DIRECTIONS: Filter the data for lines with the word "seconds", then copy every line so identified.
^^^^^^^^^^^^^^^^
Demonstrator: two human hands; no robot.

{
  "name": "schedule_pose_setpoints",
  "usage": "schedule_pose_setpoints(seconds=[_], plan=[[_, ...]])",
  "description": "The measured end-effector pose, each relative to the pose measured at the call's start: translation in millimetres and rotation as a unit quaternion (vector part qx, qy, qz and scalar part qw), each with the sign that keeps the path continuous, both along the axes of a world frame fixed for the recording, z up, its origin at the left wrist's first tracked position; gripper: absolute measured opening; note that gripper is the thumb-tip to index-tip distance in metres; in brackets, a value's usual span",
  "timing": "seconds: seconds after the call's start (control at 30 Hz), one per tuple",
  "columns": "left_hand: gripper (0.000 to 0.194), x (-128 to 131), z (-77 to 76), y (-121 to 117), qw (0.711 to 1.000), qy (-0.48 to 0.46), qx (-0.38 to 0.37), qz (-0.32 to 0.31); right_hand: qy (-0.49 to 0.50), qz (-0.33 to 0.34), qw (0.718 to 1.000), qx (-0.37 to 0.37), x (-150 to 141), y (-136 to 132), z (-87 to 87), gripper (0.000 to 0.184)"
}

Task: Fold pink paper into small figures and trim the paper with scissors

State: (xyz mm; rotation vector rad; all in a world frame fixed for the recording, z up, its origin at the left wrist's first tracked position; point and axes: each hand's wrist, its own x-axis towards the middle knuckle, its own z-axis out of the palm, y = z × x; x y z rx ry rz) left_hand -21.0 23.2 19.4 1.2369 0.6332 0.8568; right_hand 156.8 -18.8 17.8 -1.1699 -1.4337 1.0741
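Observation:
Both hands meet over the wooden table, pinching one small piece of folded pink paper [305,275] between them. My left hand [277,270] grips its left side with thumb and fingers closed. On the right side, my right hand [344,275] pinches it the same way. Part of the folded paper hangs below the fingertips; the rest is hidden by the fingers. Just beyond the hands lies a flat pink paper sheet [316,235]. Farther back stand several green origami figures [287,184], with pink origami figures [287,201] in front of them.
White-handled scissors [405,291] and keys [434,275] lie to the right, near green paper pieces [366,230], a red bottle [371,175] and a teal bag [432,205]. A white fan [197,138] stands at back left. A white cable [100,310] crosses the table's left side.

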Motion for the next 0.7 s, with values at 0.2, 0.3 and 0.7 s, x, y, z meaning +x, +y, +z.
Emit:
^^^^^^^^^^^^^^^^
RESPONSE TO THE TASK:
  "usage": "schedule_pose_setpoints(seconds=[_], plan=[[_, ...]])",
  "timing": "seconds: seconds after the call's start (control at 30 Hz), one per tuple",

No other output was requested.